Dienstleistungsinflation wächst zum Sorgenkind der EZB heran
Dienstleistungsinflation wächst zum Sorgenkind der EZB heran
Dienstleistungsinflation wächst zum Sorgenkind der EZB heran
Zentralbank schraubt Prognose für Entwicklung der Tariflöhne kräftig nach oben – Tauben im Rat wehren sich gegen mögliche Zinserhöhung 2026
mpi Frankfurt
Neue Prognosen der EZB zur Entwicklung der Tariflöhne liefern den Falken im Rat ein weiteres Argument, dass die Geldpolitik im Euroraum bereits locker genug ist. Die Notenbank schraubt ihre Prognose für 2026 kräftig nach oben. Wie bislang auch, erwartet sie, dass das Lohnwachstum aktuell etwas nachlässt, ehe es im zweiten Halbjahr 2026 wieder steigt. Doch der erwartete Anstieg ist nun deutlich höher. Im dritten Quartal erwartet die EZB ein Wachstum von 2,5% (bisher 2,2%). Für das vierte Quartal veranschlagen sie sogar 2,7%. Hierfür gab es bei der vorherigen veröffentlichten Schätzung noch keinen dezidierten Wert.

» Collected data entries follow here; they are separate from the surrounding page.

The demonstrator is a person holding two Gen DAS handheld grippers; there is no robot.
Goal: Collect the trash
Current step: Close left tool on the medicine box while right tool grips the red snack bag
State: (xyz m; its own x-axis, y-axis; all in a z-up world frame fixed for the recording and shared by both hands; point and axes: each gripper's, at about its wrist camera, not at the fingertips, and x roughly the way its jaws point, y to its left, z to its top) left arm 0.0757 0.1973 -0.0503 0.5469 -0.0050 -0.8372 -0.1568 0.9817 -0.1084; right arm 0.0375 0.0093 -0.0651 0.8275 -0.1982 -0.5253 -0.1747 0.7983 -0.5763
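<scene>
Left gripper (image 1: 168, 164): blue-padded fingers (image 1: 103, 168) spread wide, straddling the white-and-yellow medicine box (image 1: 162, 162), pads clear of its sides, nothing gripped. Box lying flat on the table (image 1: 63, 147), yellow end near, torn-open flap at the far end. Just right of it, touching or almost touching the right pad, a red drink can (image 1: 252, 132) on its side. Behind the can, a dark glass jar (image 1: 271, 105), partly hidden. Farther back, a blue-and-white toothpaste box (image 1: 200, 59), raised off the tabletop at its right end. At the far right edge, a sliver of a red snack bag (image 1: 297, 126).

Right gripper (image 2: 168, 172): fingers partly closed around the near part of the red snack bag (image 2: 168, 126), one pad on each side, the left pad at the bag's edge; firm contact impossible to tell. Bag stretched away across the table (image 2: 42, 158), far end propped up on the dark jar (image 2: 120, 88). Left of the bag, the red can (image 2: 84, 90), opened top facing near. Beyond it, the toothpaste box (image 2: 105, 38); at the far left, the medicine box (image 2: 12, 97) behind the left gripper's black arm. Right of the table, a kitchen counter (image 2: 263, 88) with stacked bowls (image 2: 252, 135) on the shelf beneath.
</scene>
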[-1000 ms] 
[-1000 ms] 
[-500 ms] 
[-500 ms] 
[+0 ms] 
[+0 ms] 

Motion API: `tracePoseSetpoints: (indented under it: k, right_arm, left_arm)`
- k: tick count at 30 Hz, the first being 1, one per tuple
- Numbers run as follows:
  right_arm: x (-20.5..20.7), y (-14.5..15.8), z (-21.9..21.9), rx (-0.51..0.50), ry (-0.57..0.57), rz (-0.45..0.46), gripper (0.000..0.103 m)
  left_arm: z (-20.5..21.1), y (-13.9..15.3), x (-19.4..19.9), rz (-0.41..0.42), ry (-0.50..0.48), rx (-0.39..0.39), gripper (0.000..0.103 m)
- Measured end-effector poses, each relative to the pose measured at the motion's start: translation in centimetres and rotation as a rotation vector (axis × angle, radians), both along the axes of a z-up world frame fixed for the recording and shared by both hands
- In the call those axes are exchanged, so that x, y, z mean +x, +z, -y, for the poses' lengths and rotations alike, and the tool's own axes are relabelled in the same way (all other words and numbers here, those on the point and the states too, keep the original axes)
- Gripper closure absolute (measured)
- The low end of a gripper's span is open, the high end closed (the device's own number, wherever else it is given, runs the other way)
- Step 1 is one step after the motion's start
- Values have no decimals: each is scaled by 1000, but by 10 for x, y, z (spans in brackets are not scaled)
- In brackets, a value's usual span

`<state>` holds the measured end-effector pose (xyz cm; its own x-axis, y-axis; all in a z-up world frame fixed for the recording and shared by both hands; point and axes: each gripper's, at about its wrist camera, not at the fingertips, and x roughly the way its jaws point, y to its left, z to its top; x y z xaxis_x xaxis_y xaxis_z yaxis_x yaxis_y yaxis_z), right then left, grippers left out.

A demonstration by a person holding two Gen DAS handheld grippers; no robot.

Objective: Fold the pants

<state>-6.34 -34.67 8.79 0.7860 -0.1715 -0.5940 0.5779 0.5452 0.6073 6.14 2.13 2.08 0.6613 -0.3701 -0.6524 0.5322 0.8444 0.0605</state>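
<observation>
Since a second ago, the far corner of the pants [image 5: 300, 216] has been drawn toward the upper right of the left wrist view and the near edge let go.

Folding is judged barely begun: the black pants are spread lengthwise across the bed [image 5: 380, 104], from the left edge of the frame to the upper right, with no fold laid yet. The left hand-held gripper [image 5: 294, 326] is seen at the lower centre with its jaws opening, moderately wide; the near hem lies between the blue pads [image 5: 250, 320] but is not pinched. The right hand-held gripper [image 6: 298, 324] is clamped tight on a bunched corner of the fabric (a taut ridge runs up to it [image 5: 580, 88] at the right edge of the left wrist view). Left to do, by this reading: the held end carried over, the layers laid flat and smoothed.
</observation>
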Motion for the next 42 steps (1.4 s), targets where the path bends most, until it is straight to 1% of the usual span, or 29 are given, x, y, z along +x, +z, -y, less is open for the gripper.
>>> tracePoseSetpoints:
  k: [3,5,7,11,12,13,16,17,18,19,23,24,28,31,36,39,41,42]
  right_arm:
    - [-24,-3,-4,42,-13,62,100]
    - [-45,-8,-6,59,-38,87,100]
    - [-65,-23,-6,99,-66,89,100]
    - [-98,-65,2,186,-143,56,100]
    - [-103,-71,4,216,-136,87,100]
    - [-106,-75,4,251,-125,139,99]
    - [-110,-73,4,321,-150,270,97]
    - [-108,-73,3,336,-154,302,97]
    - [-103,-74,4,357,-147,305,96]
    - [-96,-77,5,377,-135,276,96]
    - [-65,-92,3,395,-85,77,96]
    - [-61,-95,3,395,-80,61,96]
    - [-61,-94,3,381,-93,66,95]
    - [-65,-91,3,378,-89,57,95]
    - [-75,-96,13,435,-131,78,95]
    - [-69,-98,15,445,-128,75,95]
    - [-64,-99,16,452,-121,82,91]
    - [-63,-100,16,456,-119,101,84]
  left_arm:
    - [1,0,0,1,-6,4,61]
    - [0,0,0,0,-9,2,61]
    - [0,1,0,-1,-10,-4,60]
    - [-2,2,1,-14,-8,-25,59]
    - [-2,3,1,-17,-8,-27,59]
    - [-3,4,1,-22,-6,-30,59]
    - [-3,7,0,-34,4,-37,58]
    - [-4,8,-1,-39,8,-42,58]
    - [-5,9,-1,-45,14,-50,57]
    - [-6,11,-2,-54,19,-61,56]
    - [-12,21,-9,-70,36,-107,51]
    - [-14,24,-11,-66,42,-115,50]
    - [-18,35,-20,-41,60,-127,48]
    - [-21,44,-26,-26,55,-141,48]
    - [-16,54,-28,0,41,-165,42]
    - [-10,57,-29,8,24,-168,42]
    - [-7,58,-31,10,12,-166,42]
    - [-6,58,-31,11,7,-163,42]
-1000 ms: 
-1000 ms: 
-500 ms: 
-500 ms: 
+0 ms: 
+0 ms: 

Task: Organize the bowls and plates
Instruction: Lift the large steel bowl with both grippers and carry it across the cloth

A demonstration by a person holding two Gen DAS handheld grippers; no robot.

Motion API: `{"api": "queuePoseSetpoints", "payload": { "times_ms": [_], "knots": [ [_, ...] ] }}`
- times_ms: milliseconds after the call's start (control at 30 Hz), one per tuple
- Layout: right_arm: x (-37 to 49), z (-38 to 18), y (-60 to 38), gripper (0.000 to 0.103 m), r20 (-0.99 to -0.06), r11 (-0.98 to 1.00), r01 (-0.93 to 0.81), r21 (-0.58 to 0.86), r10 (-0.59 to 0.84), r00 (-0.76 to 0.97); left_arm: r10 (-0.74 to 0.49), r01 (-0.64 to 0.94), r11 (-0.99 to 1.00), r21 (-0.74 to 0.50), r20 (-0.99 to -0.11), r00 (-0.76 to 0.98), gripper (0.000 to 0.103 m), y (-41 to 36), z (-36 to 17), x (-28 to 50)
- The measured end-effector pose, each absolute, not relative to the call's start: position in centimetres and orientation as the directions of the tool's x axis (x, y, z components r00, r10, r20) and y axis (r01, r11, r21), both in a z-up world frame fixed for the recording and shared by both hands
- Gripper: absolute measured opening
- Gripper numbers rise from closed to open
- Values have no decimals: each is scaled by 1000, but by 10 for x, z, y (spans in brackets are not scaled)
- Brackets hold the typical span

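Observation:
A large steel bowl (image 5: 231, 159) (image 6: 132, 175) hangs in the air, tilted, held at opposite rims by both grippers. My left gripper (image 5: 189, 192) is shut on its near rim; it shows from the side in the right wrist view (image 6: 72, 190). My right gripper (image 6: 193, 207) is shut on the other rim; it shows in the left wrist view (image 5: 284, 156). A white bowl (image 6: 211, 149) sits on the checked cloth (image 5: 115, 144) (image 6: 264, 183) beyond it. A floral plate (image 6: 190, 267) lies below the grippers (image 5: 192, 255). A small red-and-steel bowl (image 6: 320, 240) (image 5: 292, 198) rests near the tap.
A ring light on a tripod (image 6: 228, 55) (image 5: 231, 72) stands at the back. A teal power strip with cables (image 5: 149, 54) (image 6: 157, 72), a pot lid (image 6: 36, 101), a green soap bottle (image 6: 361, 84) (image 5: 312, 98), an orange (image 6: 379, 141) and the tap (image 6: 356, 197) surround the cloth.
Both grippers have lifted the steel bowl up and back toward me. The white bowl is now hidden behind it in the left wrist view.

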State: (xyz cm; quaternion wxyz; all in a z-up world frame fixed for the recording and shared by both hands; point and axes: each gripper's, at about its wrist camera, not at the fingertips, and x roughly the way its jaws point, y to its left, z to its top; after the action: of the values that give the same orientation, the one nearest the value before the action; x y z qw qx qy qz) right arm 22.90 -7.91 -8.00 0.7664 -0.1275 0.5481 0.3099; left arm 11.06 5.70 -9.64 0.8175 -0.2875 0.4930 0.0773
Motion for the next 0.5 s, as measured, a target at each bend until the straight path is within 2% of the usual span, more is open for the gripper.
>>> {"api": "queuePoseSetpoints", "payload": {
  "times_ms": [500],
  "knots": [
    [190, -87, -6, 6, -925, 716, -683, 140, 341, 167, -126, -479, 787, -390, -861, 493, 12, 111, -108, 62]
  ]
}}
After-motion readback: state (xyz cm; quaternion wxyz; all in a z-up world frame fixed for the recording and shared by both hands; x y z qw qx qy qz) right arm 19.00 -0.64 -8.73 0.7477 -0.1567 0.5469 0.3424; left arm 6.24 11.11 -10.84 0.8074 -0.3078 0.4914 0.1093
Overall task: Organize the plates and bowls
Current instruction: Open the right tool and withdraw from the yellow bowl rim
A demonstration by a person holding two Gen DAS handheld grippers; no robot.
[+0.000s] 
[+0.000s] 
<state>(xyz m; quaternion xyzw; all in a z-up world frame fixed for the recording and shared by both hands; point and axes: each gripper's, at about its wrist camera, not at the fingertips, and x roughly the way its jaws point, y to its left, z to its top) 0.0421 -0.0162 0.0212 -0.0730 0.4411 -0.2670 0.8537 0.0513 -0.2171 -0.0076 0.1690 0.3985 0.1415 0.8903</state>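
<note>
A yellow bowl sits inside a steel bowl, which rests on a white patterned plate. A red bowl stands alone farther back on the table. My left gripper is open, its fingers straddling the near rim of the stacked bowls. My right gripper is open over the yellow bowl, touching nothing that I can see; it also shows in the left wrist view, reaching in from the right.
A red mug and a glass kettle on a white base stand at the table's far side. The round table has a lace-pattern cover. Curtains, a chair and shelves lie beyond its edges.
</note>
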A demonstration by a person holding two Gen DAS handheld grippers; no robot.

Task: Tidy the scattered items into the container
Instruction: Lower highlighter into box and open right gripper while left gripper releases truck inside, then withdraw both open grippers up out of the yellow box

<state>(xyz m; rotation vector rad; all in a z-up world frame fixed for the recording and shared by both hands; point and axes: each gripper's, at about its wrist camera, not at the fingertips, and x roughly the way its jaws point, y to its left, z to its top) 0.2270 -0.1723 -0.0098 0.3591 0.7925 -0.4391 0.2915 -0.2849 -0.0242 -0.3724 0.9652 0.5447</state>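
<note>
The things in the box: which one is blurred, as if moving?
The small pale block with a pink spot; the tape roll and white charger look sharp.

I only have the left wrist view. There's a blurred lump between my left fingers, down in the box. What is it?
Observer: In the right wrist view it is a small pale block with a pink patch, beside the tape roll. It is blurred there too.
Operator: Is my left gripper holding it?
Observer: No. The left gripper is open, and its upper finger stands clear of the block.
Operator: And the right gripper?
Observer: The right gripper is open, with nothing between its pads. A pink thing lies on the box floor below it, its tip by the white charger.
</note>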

EZB-Präsidentin Christine Lagarde hatte am Donnerstag nach dem Zinsentscheid bereits gesagt, dass die Notenbank die Lohnentwicklung unterschätzt habe. Dies ist laut den Ökonomen des Eurosystems der Hauptgrund dafür, weshalb sie die Projektion für die Inflation im kommenden Jahr angehoben haben. Die Vorhersage für die Gesamtrate der Inflation liegt bei 1,9% nach zuvor 1,7%. Noch kräftiger fiel die Anpassung bei der Kerninflation aus. Hier korrigierte die EZB die Projektion am Donnerstag um 0,3 Prozentpunkte auf 2,2%.

Hohes Arbeitnehmerentgelt
„Bislang hatte die EZB beim Lohnwachstum eine große Zuversicht in den Abwärtstrend zum Ausdruck gebracht“, sagt Daniel Hartmann, Chefökonom von Bantleon. Die Entwicklung bei den Tariflöhnen deute zwar auch nach wie vor auf eine Abschwächung in den nächsten Quartalen hin. „Das Arbeitnehmerentgelt (es enthält die gesamten Lohnkosten, inklusive Boni und Sozialbeiträgen) hatte aber zuletzt nach oben überrascht und legte im 3. Quartal 2025 erneut um stattliche 4,0% zu.“ Zudem rechnet die EZB selbst nun mit deutlich mehr Lohnwachstum ab der zweiten Jahreshälfte 2026.
Der Lohnentwicklung kommt derzeit beim Inflationsausblick eine große Rolle zu. Während die Inflation bei Gütern weit unter der Marke von 2% liegt, welche die EZB für den gesamten Warenkorb anstrebt, liegt sie bei Dienstleistungen weit darüber. Im oft arbeitsintensiven Service-Sektor sind die Lohnkosten ein großer Kostenfaktor. „Der hartnäckige Anstieg der Dienstleistungspreise macht weiteren geldpolitischen Lockerungen vorerst einen Strich durch die Rechnung“, urteilt Thomas Gitzel, Chefökonom der VP Bank.

„Abwärtsrisiken bei der Inflation überwiegen“
Finnlands Notenbankchef Olli Rehn hält eine Lockerung der Geldpolitik dennoch für möglich. „Die Abwärtsrisiken bei der Inflation überwiegen derzeit“, sagte Rehn am Freitag. Der nächste Zinsschritt der EZB müsse daher nicht unbedingt eine Erhöhung sein. Er hält es zudem für denkbar, dass die Lohnprognose der EZB zu hoch ist.
„Zu früh, darüber zu spekulieren“
Gegen eine Straffung stemmt sich auch der französische Notenbankpräsident François Villeroy de Galhau. „Es gibt wirklich keinen Grund in naher Zukunft eine Zinserhöhung zu erwarten, entgegen bestimmten Gerüchten und Spekulationen, die möglicherweise zu hören waren.“
Gediminas Simkus, Präsident der Notenbank in Litauen, sieht keinen Anlass, um zeitnah am Niveau der Leitzinsen etwas zu ändern. Sein estnischer Amtskollege Madis Müller stimmte die Finanzmärkte ebenfalls auf eine längere Phase stabiler Leitzinsen ein. Es sei zudem „zu früh, darüber zu spekulieren“, wie die Geldpolitik im zweiten Halbjahr 2026 ausfalle. Ab diesem Zeitpunkt rechnen einige Investoren und Ökonomen mit einer Zinserhöhung der EZB.